• Work item: Do not include the pictures; repeat the rest of the data exactly.

=== Available data ===

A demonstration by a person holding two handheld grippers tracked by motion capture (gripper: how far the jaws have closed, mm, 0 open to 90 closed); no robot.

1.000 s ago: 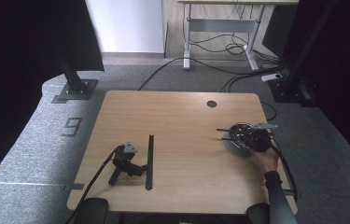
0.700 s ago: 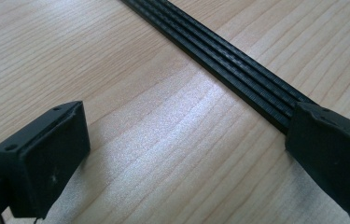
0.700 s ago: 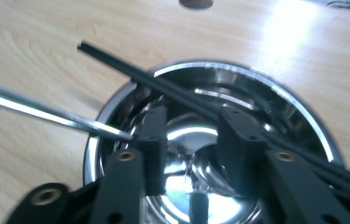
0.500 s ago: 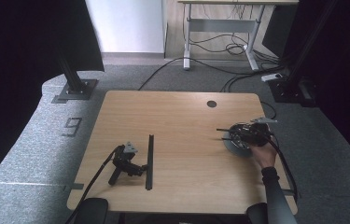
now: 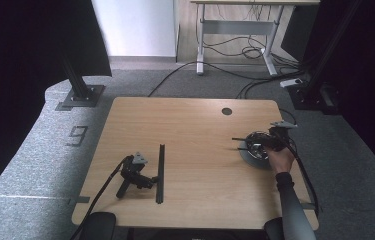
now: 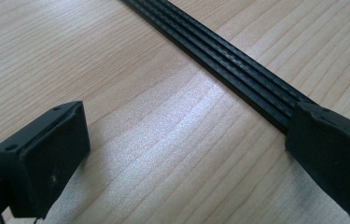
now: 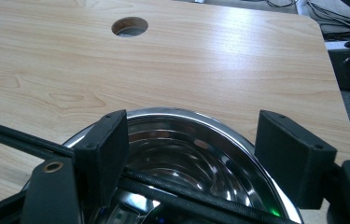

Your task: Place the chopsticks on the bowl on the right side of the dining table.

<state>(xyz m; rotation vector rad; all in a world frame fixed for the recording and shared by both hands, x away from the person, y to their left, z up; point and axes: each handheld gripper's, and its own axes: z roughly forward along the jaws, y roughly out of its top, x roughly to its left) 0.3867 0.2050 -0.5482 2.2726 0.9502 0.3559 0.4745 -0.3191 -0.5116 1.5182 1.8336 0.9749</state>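
Your right gripper [image 7: 189, 154] released, jaws just opened over steel bowl [image 7: 182, 140]; black sticks [image 7: 18, 136] left resting across it. Left gripper [image 6: 182, 154] spread wide, idle on desk [image 6: 140, 116] by black strip [image 6: 228, 65].

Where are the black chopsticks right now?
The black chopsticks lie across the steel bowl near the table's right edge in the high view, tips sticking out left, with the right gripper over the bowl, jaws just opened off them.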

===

• Response to the exercise:
A demonstration by a person holding two handheld grippers tracked by motion capture (gripper: how far the jaws have closed, mm, 0 open to 90 closed); no robot.

1.000 s ago: 
0.700 s ago: 
0.700 s ago: 
0.500 s ago: 
now: 
now: 
now: 

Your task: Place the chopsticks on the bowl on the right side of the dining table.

<state>(xyz m; rotation vector rad; all in a world frame fixed for the recording and shared by both hands, x away from the person, y to their left, z up; point and axes: each handheld gripper's, and its own axes: z roughly forward along the jaws, y roughly out of its top, x roughly to its left) 0.3867 0.2050 -0.5482 2.2726 0.9502 0.3559 0.4745 -0.3191 -0.5116 1.5182 1.8336 0.9749</state>
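Your right gripper [image 7: 189, 154] released, jaws just opened over steel bowl [image 7: 182, 140]; black sticks [image 7: 18, 136] left resting across it. Left gripper [image 6: 182, 154] spread wide, idle on desk [image 6: 140, 116] by black strip [image 6: 228, 65].

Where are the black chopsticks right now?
The black chopsticks lie across the steel bowl near the table's right edge in the high view, tips sticking out left, with the right gripper over the bowl, jaws just opened off them.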

This exercise requires nothing further.